Gao Wanzhen, Ma Grace X, Tan Yin, Fang Carolyn, Weaver Joellen, Jin Ming, Lai Philip, Godwin Andrew K
Authors' Affiliations: Center for Asian Health, Temple University; Department of Public Health, College of Health Professions, Temple University; Cancer Prevention and Control Program, Fox Chase Cancer Center; University of Pennsylvania; Department of Pathology and Laboratory Medicine, Temple University Hospital and School of Medicine; Philadelphia Senior Center, Philadelphia, PA; Department of Pathology and Laboratory Medicine, University of Kansas Medical Center; and University of Kansas Cancer Center, Kansas City, Kansas.

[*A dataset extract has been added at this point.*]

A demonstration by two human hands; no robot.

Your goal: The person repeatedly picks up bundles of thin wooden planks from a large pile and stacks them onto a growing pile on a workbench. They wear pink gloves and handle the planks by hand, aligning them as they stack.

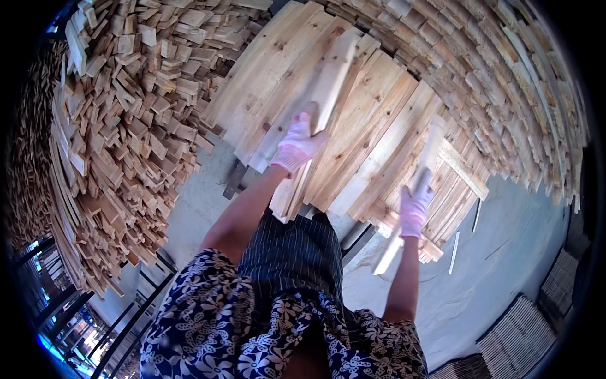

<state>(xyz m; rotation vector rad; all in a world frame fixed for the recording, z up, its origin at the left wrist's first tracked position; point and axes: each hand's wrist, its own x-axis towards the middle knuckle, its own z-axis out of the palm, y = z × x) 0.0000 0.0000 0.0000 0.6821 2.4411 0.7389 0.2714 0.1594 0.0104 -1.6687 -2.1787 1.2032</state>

Cancer Epidemiol Biomarkers Prev. 2014 Mar;23(3):383-91. doi: 10.1158/1055-9965.EPI-13-0742.
Chinese Americans are at increased risk for hepatitis B virus (HBV) infection. To reduce or eliminate disparities in HBV-related infection rates, participation in scientific investigations of HBV risk and treatment, including biospecimen sampling, is important. However, Asian Americans have low rates of participation in biospecimen research, and little is known about how educational interventions affect knowledge and participation in HBV-related biospecimen research.
Eight Chinese community-based organizations participated in a quasi-experimental, two-group design with education assessments at pre- and postworkshop and a 3-month follow-up. Four sites were randomly assigned to receive the intervention (n = 175) and four sites to receive general health education (control; n = 240).
Participant knowledge about biospecimen research increased from pre- to posteducation in the intervention but not in the control condition. Of intervention participants, 83.4% (146/175) donated one tube of blood for future HBV biospecimen research, and 50.9% (89/175) donated another tube of blood for HBV testing. In contrast, only 1.1% of participants in the control condition reported donating a blood sample at follow-up assessment.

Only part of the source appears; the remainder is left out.